Theft from employer is not employment income
The Supreme Tax Court has allowed an employer a refund of the income tax paid on a fraudulent salary overpayment despite notification of the tax deduction to the employee, on the grounds that the tax had not been deducted from employment income.
A payroll clerk took advantage of an internal control weakness to consistently overpay his salary by exaggerating the gross amount due. Eventually, the fraud was discovered and the company requested the tax office to return the income tax deducted from the excess. The tax office refused on the basis of a prohibition in the Income Tax Act intended to ensure that employees claim credit in their income tax returns only for those amounts of tax actually deducted from their remuneration. However, the Supreme Tax Court has now held that the prohibition did not apply in this case, as the amount in question had not been deducted from “remuneration for an employment”, but from the proceeds of a theft. Accordingly, the salary withholding tax return could be altered as long as it had not become final and binding under the more general rules of the Tax Management Act. In practice, this usually means that alteration is possible for as long as the payroll records remain open to tax office audit.

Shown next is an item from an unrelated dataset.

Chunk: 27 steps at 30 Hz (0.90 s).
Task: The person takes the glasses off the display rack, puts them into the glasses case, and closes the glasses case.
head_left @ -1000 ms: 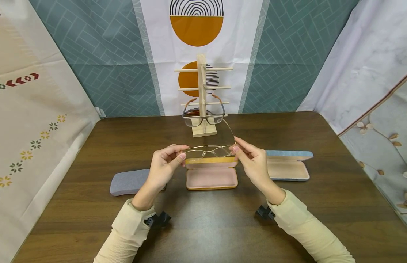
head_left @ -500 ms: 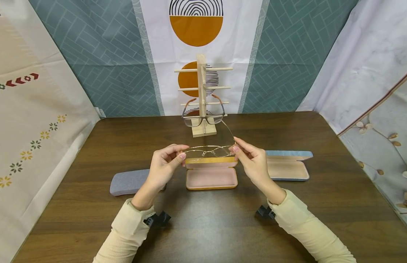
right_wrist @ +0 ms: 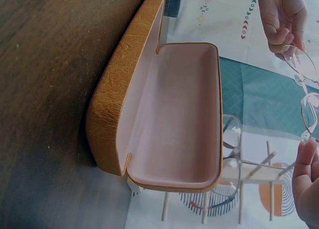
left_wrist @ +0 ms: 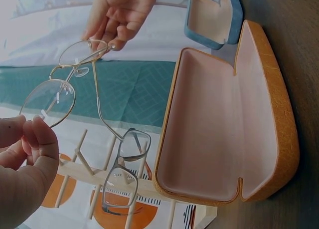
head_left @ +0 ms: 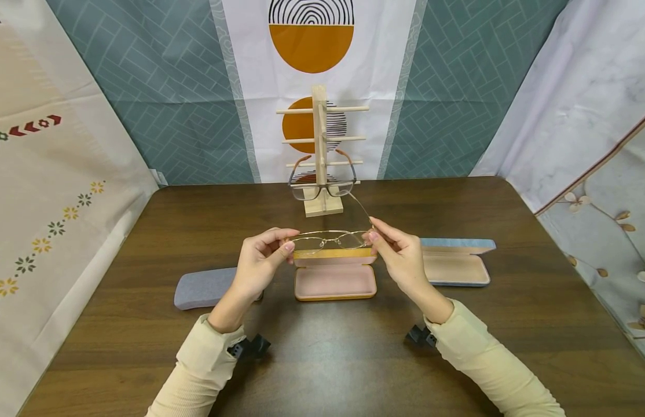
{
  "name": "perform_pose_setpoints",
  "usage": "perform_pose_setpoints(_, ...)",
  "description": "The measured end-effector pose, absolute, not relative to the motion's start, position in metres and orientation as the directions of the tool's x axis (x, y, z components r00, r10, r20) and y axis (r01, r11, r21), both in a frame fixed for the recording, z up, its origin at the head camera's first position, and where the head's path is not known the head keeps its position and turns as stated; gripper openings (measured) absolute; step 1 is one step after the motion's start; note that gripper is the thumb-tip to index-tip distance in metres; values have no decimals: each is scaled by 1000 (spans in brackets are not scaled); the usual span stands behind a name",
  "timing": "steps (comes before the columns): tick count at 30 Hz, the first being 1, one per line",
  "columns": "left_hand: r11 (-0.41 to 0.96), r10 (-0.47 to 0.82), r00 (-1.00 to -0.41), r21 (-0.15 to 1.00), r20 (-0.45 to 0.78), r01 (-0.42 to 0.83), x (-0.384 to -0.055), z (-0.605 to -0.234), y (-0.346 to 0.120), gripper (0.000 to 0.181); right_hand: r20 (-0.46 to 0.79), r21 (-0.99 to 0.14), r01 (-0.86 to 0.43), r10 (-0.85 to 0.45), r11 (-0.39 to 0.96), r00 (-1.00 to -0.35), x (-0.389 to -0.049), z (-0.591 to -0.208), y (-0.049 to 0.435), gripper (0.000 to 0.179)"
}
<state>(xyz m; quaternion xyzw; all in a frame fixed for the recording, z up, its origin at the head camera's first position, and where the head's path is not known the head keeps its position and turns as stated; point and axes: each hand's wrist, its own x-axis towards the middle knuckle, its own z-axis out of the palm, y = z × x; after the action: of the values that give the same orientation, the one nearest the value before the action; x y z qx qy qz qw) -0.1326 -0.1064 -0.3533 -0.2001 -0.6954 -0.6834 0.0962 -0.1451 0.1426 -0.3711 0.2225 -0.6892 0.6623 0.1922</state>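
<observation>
Thin gold-rimmed glasses (head_left: 350, 240) are held up in the air between both hands, lenses side by side. My left hand (head_left: 260, 260) pinches their left end between thumb and fingers. At the other end, my right hand (head_left: 400, 255) grips the frame near the hinge. The right temple points away toward the back, while the left one seems to lie folded across behind the lenses. Beneath and slightly nearer stands a mustard-yellow glasses case (head_left: 335, 284), lid up, with a pink lining; nothing lies in it in the left wrist view.
A grey-blue case (head_left: 205, 288) lies at the left, partly hidden by the left hand. A blue case (head_left: 455, 271) stands open at the right. Behind, a wooden rack (head_left: 320, 124) with several pegs carries dark-framed glasses (head_left: 339, 189). Fabric drapes (head_left: 197, 116) border the table (head_left: 322, 370).
The tip of the gold glasses' right temple has swung slightly left and inward. Both hands and the cases have hardly moved.
</observation>
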Motion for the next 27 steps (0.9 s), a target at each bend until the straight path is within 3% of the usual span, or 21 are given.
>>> perform_pose_setpoints(27, -1, 151, -895, 906, 419, 424, -133, -354, -109, 17, 556, -830, -558, -90, -3, -826, -146, -372, 143, 29)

The Supreme Tax Court reached this conclusion on the basis of the legal definition of employment income as being all benefits “granted” to an employee for his services in public or private employment. This applied to benefits granted voluntarily as well as those the employer was bound to provide and included overpayments of salary made in error. However, amounts stolen had not been “granted” by the employer, but taken by the employee without authorisation to do so. They were thus not employment income, so the tax deducted from them in order to conceal their true nature was not covered by the prohibition on reducing the amount of salary withholding tax due, once it had been certified to the employee.
Supreme Tax Court judgment VI R 38/11 of November 13, 2012 published on February 13, 2013.